__YOUR ASSIGNMENT__
In your copy of the data below, reproduce every entry exactly and omit the pictures.

__Records from a dataset__
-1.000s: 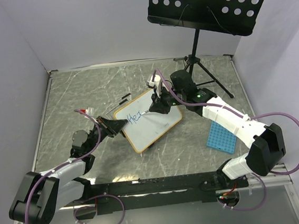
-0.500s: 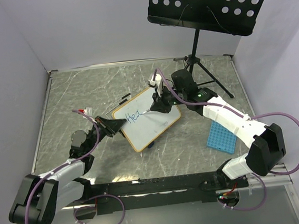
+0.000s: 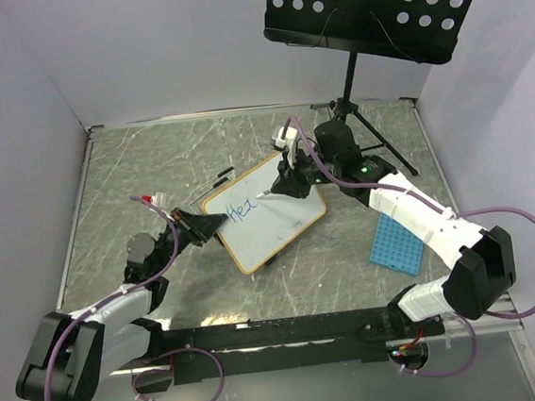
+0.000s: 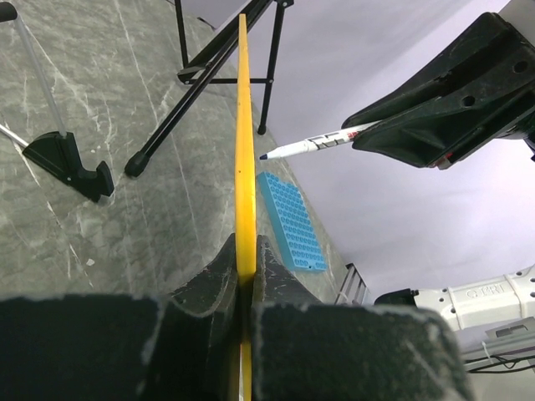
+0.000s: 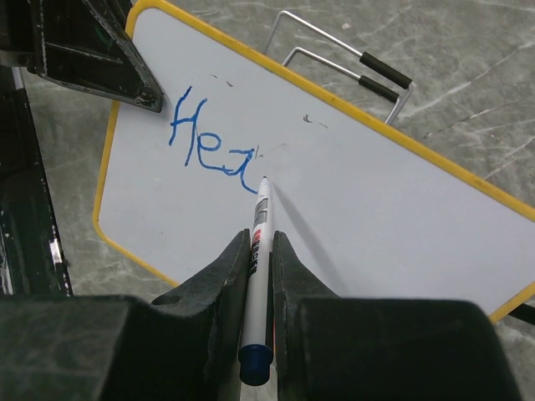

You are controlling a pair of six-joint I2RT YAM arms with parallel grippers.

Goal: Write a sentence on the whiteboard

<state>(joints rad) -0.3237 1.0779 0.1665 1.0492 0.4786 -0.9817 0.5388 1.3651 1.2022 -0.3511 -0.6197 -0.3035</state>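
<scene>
Guessing a hard press swivels the whiteboard: left gripper only pinches its 9 o'clock edge, right gripper is clamped on the marker by the lettering.

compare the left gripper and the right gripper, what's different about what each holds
The left gripper is shut on the yellow edge of the whiteboard; the right gripper is shut on a marker. The left grips from the board's left side; the right is over its face, marker tip at the end of the blue lettering. Both are shut, both at the same board.
</scene>
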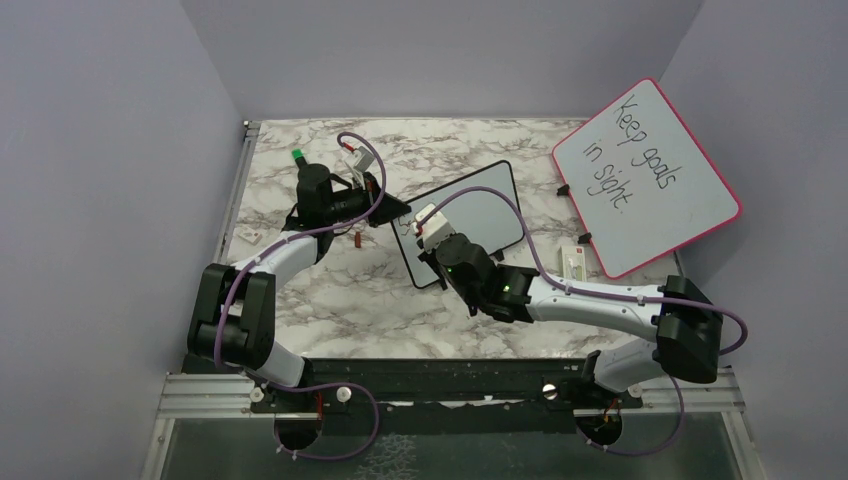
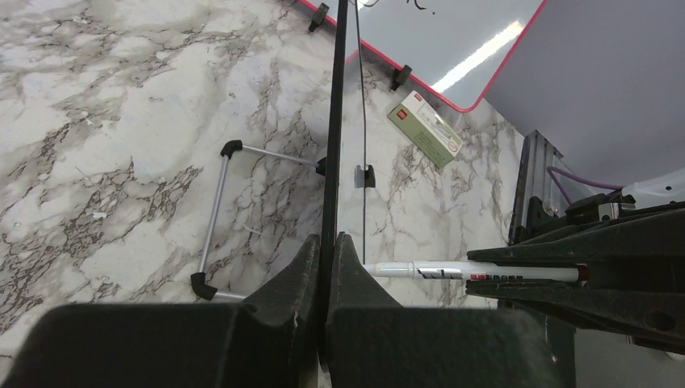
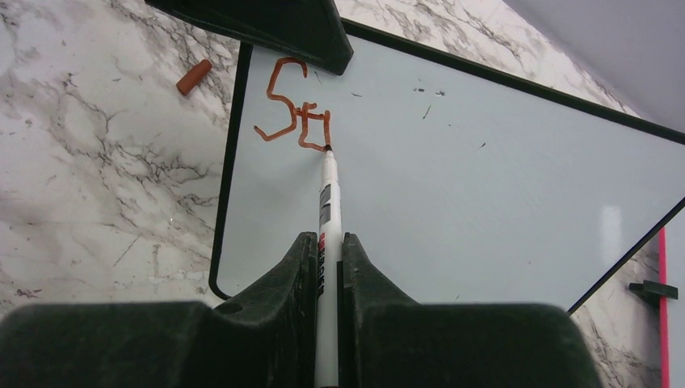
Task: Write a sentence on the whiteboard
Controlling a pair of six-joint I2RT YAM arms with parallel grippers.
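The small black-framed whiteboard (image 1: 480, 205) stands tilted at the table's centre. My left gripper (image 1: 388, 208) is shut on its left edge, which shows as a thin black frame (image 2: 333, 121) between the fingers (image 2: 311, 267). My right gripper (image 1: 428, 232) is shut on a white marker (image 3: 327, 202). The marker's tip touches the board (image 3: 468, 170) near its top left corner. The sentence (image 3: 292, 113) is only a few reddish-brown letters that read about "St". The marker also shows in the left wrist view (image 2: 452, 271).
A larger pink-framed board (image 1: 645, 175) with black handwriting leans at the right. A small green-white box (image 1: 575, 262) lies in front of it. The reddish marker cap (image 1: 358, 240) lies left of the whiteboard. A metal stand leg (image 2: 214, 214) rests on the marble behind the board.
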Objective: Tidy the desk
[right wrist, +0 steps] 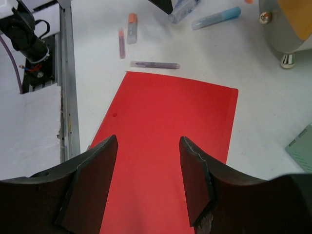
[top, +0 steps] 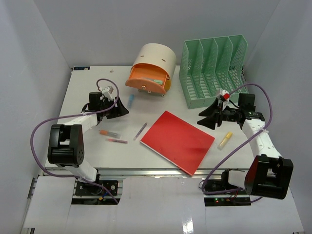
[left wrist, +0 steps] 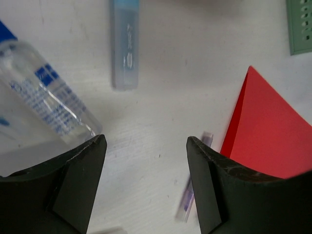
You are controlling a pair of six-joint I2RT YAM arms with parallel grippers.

__ANSWER SECTION__
-1.000s: 
-0.500s: 
+0.000s: 
+0.000s: 
+0.000s: 

You are controlling a pair of six-joint I2RT YAM arms with parallel grippers.

Goal: Write a sentence on the whiteboard

<state>(joints rad) -0.3237 1.0779 0.1665 1.0492 0.4786 -0.9817 0.5388 1.3651 1.2022 -0.3511 -0.6197 -0.3035</state>
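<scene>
Guessing a hard press swivels the whiteboard: left gripper only pinches its 9 o'clock edge, right gripper is clamped on the marker by the lettering.

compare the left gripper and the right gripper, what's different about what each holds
The left gripper is shut on the yellow edge of the whiteboard; the right gripper is shut on a marker. The left grips from the board's left side; the right is over its face, marker tip at the end of the blue lettering. Both are shut, both at the same board.
</scene>
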Task: Write a sentence on the whiteboard
Controlling a pair of six-joint I2RT YAM arms with parallel grippers.
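The small black-framed whiteboard (image 1: 480, 205) stands tilted at the table's centre. My left gripper (image 1: 388, 208) is shut on its left edge, which shows as a thin black frame (image 2: 333, 121) between the fingers (image 2: 311, 267). My right gripper (image 1: 428, 232) is shut on a white marker (image 3: 327, 202). The marker's tip touches the board (image 3: 468, 170) near its top left corner. The sentence (image 3: 292, 113) is only a few reddish-brown letters that read about "St". The marker also shows in the left wrist view (image 2: 452, 271).
A larger pink-framed board (image 1: 645, 175) with black handwriting leans at the right. A small green-white box (image 1: 575, 262) lies in front of it. The reddish marker cap (image 1: 358, 240) lies left of the whiteboard. A metal stand leg (image 2: 214, 214) rests on the marble behind the board.
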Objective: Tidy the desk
[right wrist, +0 steps] 
[top, +0 steps] 
[left wrist, +0 steps] 
You are controlling a pair of six-joint I2RT YAM arms with parallel grippers.

The requested output is now complete.